**What you should do:** Among the entries that follow, find every line with the word "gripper" and copy it.

**Stored items:**
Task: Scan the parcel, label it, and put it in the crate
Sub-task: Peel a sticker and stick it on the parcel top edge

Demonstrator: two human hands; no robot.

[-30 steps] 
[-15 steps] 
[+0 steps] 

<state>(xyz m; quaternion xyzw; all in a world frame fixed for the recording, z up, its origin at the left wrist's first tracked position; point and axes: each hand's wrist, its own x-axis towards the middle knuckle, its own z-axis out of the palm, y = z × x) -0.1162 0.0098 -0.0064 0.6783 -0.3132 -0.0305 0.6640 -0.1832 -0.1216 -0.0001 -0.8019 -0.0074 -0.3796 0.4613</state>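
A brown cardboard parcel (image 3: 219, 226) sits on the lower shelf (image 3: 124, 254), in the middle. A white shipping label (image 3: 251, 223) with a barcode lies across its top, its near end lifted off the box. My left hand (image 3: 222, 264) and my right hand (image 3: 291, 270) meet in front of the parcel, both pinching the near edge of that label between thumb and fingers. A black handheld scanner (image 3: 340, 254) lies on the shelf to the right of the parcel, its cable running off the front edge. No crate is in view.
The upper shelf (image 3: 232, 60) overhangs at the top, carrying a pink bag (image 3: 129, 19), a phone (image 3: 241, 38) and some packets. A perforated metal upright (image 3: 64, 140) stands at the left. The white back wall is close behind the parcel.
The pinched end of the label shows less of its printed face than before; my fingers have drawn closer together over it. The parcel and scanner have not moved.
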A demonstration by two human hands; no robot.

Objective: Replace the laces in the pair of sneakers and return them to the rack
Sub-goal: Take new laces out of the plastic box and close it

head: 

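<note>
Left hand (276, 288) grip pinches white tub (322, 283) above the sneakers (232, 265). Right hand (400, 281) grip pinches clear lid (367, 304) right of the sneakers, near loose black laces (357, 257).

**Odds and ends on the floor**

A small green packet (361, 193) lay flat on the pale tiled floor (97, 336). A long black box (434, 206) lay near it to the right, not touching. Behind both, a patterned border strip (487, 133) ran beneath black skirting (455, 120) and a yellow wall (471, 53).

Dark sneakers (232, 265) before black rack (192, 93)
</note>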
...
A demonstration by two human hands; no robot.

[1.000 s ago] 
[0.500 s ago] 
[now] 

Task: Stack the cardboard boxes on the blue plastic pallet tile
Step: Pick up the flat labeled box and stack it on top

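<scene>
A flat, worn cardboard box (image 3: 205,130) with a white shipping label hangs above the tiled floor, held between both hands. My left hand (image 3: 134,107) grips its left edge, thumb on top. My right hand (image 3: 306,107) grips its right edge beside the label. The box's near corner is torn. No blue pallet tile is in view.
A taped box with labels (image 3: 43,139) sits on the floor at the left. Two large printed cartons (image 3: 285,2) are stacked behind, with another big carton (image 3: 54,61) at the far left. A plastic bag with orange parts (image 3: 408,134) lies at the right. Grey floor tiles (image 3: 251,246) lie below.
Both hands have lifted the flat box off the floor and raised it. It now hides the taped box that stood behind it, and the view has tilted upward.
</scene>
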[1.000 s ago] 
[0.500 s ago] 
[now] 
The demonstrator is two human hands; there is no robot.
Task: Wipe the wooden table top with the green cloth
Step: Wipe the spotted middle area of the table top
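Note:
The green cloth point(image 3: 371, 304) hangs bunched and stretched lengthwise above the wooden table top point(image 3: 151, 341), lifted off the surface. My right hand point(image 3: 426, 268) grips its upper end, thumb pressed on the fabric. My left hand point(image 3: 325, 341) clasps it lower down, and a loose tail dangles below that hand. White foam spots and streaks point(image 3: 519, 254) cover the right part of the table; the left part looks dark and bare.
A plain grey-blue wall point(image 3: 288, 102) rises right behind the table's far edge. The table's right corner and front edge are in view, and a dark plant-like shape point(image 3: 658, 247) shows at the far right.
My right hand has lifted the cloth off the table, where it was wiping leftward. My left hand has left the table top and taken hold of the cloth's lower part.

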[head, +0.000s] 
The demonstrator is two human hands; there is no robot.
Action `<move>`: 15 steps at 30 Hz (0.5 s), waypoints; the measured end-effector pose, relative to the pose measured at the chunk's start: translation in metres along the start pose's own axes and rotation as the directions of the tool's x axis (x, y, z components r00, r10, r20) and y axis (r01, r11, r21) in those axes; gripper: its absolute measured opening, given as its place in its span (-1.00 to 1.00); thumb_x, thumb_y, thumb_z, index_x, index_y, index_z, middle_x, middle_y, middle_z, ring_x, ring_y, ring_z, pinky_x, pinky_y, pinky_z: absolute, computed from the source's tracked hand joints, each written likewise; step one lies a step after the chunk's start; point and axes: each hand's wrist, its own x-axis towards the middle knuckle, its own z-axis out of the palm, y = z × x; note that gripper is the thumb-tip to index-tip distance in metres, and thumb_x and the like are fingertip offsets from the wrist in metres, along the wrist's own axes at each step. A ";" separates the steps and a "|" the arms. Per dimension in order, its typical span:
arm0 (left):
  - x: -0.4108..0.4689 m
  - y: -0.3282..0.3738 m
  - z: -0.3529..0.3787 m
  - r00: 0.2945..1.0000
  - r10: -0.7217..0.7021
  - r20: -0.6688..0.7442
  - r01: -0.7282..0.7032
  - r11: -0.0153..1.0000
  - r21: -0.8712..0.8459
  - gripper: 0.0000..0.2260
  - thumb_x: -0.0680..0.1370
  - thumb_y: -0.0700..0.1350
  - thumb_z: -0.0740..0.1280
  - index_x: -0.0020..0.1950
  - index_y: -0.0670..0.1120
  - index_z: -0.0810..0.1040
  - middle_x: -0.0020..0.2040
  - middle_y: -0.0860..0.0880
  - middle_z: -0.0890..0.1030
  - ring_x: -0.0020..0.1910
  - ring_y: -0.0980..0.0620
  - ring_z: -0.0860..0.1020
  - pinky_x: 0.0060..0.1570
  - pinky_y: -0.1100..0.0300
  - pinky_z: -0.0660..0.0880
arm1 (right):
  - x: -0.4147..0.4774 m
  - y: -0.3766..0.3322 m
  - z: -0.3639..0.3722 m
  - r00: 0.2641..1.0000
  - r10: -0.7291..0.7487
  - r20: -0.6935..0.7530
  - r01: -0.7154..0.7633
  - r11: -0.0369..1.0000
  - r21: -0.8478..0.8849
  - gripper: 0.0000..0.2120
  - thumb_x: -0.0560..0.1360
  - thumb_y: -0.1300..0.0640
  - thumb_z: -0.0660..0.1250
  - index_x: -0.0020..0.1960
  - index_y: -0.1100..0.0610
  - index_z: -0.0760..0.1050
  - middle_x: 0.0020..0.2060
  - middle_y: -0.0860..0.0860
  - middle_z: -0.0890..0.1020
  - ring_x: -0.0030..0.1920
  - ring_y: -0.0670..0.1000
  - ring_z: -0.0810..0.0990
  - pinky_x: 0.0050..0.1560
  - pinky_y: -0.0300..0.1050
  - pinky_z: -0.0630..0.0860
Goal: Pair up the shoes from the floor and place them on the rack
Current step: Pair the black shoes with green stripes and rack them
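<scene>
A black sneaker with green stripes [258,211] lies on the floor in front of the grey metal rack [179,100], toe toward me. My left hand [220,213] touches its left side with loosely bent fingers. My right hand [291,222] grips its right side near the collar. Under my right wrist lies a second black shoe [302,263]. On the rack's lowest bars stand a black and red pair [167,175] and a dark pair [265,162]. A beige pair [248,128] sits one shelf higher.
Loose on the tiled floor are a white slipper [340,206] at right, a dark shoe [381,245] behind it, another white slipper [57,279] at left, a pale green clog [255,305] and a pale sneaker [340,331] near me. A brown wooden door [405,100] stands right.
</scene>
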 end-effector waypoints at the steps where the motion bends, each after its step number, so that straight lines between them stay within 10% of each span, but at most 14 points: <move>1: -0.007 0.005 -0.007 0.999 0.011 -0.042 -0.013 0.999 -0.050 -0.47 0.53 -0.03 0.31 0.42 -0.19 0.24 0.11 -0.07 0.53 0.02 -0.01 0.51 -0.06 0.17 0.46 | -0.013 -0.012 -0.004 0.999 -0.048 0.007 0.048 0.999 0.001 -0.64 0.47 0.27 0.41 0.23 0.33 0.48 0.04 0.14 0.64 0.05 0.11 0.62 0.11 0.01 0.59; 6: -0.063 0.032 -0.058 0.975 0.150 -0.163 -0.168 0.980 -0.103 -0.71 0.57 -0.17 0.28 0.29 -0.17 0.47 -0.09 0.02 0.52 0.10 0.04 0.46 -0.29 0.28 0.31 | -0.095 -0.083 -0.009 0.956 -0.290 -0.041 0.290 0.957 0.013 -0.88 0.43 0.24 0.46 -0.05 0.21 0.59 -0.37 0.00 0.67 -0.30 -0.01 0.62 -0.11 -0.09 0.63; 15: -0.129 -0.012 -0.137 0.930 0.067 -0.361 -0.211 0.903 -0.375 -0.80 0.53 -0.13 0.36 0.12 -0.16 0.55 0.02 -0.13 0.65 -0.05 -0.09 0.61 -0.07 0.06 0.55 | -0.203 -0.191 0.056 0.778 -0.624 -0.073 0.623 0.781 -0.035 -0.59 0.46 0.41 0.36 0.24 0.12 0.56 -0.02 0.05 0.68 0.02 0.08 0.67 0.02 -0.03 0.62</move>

**Answer space:**
Action `<move>`: 15 steps at 30 Hz (0.5 s), waypoints; the measured end-effector pose, relative to the pose measured at the chunk's start: translation in metres along the start pose's own axes and rotation as the directions of the tool's x axis (x, y, z components r00, r10, r20) and y axis (r01, r11, r21) in those axes; gripper: its absolute measured opening, given as its place in its span (-1.00 to 1.00); thumb_x, thumb_y, thumb_z, index_x, index_y, index_z, middle_x, middle_y, middle_z, ring_x, ring_y, ring_z, pinky_x, pinky_y, pinky_z: absolute, computed from the source's tracked hand joints, each written likewise; step one lies a step after the chunk's start; point and axes: each hand's wrist, its own x-axis towards the middle knuckle, its own z-axis out of the palm, y = z × x; note that gripper is the thumb-tip to index-tip distance in metres, and thumb_x and the like are fingertip offsets from the wrist in metres, along the wrist's own axes at each step. A ";" separates the steps and a "|" the arms. Per dimension in order, its typical span:
  - gripper: 0.0000..0.2260
  - gripper: 0.0000..0.2120

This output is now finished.